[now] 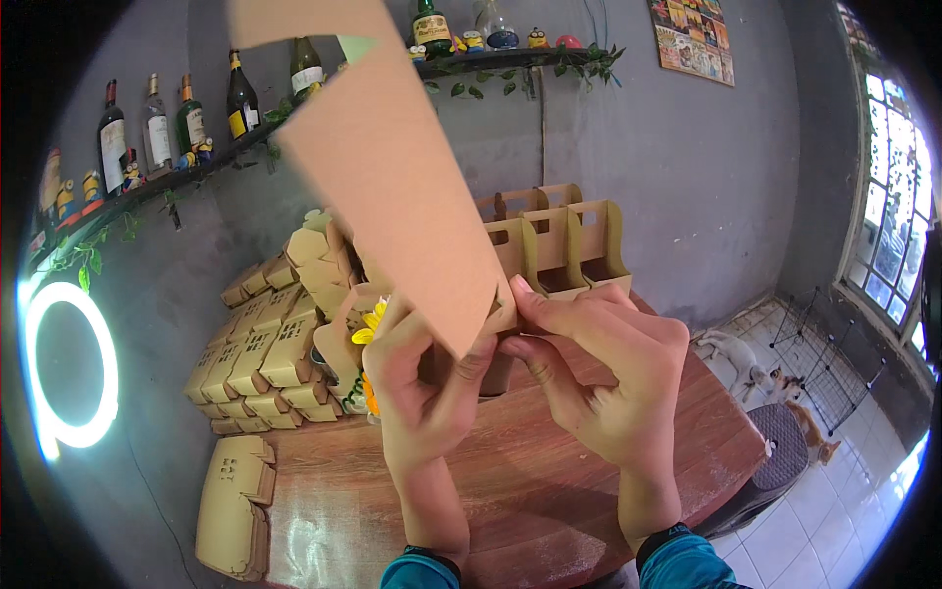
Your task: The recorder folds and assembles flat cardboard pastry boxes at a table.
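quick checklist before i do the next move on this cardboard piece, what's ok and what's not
1. Left hand on the cardboard piece: ok, it grips the lower end.
2. Right hand on the same piece: ok, its fingertips are at the lower right edge.
3. Fold between the hands fully seated: cannot tell, the fingers hide part of it.
4. Piece resting on the wooden table: not ok, it is held up above it.
5. Compartmented carriers upright: ok, they stand at the far side of the table.
6. Yellow flower clear of the left hand: cannot tell, the hand partly overlaps it in this view.
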`<state>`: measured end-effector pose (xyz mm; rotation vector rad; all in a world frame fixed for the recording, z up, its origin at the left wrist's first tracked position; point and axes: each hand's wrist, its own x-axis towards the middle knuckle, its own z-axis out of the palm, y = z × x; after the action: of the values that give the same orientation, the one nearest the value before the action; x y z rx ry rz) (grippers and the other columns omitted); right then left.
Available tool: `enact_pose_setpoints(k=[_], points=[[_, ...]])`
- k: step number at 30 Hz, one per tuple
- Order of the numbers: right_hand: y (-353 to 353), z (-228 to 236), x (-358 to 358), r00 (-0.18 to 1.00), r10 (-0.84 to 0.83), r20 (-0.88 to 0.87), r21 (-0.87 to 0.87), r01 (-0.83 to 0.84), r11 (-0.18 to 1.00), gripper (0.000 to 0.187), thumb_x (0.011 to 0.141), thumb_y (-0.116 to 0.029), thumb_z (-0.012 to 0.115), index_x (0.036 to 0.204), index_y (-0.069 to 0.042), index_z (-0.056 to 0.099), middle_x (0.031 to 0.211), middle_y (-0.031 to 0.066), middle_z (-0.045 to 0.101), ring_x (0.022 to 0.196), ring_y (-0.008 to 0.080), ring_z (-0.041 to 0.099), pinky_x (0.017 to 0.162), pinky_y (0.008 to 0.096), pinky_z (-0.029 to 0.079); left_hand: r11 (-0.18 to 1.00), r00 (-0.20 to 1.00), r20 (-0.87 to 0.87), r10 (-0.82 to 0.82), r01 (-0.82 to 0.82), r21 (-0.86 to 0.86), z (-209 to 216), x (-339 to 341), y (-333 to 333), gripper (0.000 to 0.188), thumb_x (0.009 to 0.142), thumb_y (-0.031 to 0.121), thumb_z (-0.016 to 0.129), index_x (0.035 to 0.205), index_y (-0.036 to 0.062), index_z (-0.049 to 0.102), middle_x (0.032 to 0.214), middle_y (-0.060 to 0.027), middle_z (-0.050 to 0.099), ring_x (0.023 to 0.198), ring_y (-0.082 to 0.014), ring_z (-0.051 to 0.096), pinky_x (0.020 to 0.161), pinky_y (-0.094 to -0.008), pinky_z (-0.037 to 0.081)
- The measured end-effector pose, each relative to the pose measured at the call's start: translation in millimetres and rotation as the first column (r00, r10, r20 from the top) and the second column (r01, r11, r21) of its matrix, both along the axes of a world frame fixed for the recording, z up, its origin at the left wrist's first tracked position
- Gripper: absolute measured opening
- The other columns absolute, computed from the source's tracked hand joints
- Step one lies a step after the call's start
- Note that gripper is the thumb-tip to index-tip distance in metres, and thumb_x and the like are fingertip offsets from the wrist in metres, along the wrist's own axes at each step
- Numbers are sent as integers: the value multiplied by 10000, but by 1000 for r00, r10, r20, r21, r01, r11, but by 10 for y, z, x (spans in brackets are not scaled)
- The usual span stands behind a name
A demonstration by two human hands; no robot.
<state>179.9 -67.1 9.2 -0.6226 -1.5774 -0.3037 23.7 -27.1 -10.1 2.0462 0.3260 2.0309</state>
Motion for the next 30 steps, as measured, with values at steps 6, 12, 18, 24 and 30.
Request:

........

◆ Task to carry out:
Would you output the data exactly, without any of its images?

◆ Task output:
[now] 
Your task: The recorder folds and assembles flat cardboard pastry boxes at a table.
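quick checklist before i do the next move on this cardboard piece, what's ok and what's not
1. Left hand on the cardboard piece: ok, it grips the lower end.
2. Right hand on the same piece: ok, its fingertips are at the lower right edge.
3. Fold between the hands fully seated: cannot tell, the fingers hide part of it.
4. Piece resting on the wooden table: not ok, it is held up above it.
5. Compartmented carriers upright: ok, they stand at the far side of the table.
6. Yellow flower clear of the left hand: cannot tell, the hand partly overlaps it in this view.
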`<state>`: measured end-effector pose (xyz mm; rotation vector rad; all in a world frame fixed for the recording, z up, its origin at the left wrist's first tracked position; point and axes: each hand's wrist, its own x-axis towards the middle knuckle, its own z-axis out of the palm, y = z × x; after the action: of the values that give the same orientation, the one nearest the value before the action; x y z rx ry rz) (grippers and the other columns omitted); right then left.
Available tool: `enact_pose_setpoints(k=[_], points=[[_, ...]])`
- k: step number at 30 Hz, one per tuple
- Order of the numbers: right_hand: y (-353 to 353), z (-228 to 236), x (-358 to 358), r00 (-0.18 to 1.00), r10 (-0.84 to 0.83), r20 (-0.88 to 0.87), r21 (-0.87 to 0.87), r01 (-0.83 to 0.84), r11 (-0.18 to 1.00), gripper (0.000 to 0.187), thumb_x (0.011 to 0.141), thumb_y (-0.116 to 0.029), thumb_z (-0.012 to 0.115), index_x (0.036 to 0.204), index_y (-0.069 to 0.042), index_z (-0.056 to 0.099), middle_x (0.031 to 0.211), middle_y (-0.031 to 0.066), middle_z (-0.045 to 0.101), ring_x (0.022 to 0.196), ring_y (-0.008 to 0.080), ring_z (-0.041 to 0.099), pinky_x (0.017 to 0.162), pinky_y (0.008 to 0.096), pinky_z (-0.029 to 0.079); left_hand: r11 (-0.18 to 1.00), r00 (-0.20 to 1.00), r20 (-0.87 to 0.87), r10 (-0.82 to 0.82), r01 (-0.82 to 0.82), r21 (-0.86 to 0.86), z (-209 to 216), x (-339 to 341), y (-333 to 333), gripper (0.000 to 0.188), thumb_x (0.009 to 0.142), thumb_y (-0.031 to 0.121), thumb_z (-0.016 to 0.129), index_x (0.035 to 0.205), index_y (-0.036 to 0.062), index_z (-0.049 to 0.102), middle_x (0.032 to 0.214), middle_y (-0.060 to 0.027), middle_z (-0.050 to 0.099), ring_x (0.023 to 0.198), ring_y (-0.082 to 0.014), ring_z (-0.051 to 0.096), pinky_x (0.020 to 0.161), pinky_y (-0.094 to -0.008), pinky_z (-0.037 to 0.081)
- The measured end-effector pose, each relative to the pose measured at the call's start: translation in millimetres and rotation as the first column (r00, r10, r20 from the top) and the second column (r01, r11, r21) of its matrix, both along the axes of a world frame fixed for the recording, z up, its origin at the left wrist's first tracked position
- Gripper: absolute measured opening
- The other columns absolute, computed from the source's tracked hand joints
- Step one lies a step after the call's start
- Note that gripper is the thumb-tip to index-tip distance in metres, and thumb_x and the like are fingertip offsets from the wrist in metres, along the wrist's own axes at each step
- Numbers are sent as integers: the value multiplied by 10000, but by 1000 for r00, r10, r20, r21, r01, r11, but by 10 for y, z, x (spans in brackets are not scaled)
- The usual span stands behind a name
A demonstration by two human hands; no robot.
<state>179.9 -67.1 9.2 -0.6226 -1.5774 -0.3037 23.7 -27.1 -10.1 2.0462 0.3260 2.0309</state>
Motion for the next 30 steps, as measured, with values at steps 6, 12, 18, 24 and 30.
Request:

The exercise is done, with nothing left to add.